I went along to a a Prmia event last night “2010 – Risk Year in Review“. The event started with a somewhat overwhelming brain dump of economic and credit statistics from John Lonski, Chief Capital Markets Economist at Moody’s Analytics. In summary he seems very bullish about corporate credit spreads tightening given the way in which corporate profit growth is surging ahead of debt growth. His main concern for the economy was maybe unsurprisingly the US housing market and whether this will bottom out and start to rise in 2011. Given fiscal imbalances and competition from emerging markets he did not think that inflation was a big risk despite activity such as QE2.
Robert Iommazzo of search firm Seba International did a fairly dry presentation on industry compensation for risk managers. Seba seem to getting around having had a big presence at Riskminds in Geneva last week. This section only livened up when the questions started after the presentation, and is probably worth noting that the UK FSA is being perceived as a “Big Brother” with its involvement in setting compensation policies in financial markets. Obviously the FSA is not heading back to the heady days of the 1970’s where central government set industry pay rises (journalists please note this meant you back then!), but it is also obvious that such control over an individual’s remuneration is something that goes totally contrary to an American way of thinking. UK Government needs to be mindful of this perception particularly if it leaves itself open to arbitrage on compensation policy from other financial centres.
Panel debate followed, involving Ashish Das of Moody’s, Yury Dubrovsky of Lazard Asset Management, Jan H. Voigts of the NY Fed and Christopher Whalen of Institutional Risk Analytics. Main points:
- Chris said that he was one who was predicting a further fall in the housing market next year, and he asked the audience that when they looked at economic statistics, credit spreads,the Vix, bond spreads, did anyone getting the feeling the things are “normal” yet? Using these numbers and plugging them into a model does any believe the results are stable and can be relied upon? The audience fundamentally seemed to agree with these “warning” questions.
- Jan asked the audience to consider how believable is your data and to try to understand what data is critical for your business and that is imperative to create tools to manage this data appropriately. Jan said that the biggest challenge for financial institutions going forward is how to calibrate what rate/volume/type of business you can transact safely and that this needed a lot more consideration.
- Yury said that he finds that the risks present in 2008 are still around in 2010, but now with the addition of European sovereign credit problems and the raft of regulation heading towards the industry. To add to this pessimistic note, he also said that some of the interest in “hot” emerging markets such as the BRICs was resulting in investments in lower quality IPOs relative to previous years.

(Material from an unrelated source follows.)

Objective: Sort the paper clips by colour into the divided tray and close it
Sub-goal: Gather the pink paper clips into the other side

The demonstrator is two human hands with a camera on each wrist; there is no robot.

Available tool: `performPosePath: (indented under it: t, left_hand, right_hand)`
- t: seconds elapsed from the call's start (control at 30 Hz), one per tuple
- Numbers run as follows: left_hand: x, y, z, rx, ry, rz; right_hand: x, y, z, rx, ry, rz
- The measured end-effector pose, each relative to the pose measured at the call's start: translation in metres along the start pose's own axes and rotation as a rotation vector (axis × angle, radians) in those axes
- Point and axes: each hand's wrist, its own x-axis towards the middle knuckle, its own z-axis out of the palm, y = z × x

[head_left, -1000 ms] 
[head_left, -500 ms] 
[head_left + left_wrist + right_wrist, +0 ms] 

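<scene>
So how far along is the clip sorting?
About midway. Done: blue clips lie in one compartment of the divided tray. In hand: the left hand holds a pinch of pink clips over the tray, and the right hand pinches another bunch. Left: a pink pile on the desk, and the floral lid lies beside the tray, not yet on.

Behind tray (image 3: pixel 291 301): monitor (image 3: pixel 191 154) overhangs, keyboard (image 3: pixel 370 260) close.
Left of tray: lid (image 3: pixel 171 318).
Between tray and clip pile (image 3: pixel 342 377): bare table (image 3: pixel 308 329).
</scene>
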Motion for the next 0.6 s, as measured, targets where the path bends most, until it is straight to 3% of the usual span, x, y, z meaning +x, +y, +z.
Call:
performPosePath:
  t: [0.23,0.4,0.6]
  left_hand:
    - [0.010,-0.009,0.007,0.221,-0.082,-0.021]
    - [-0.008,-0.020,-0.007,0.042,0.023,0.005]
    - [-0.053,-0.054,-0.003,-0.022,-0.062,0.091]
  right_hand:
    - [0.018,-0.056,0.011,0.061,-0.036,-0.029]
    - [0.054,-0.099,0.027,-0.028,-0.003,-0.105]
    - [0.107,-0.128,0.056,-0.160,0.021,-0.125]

- Ashish thought that systemic risk was going to become more important for the industry. With the setting up of the Office of Financial Research (OFR) next year, he suggested that the industry needed to take much more of a lead in sorting out its own house in advance of letting the regulators do so. On the subject of models, he said that models should supplement human judgement but not replace it, and mentioned the quote by George E. P. Box that “all models are wrong, but some are useful“.
- Chris suggested that the role of risk managers will become more like that of a credit collector, with more involvement in actually seeing what can be recovered once a default has occurred. He also suggested that the industry should create its own consensus-based ratings (supplemented by the existing CRAs) to get a more reliable view of credit.
- Ashish echoed some of the speakers last week at Riskminds in saying that regulatory compliance is not risk management, and that practitioners should do more to guide the regulators.
- On the subject of risk culture, Yury asked how many risk managers knew data, quant, markets and how to deal with the egos of traders and senior management. This last point seemed to be conceded by the audience as a major weakness of the risk management profession and goes back to whether a risk manager is willing to put his career on the line to go against accepted business strategy.
- Chris added that having worked at several investment banks he had not yet experienced a risk manager attending a senior committee, let alone a risk manager speaking up against a senior trader. He talked of two business models “Paranoid and Nimble” and “Well Documented and Pedantic” with the second one being the only one possible in his view once a business gets to a certain size.
- On the subject of Government Sponsored Enterprises (GSEs like Fannie Mae and Freddie Mac) Chris said that the role of these will be up for review by the end of 2011. He thinks that the banks will head back towards actually holding mortgages and loans and the GSEs will become more conduits rather than direct sources of finance. This was news to me, given that so far the GSEs have been notably left out of recent reviews of what went wrong with the recent crisis.
Panel was very good, all speakers very knowledgeable. “Regulation is not risk”, “models are not perfect”, “risk governance” and “take control of your data” were all themes that echoed last week’s RiskMinds event, allbeit with more of an American rather than international viewpoint on the economy, regulation and markets.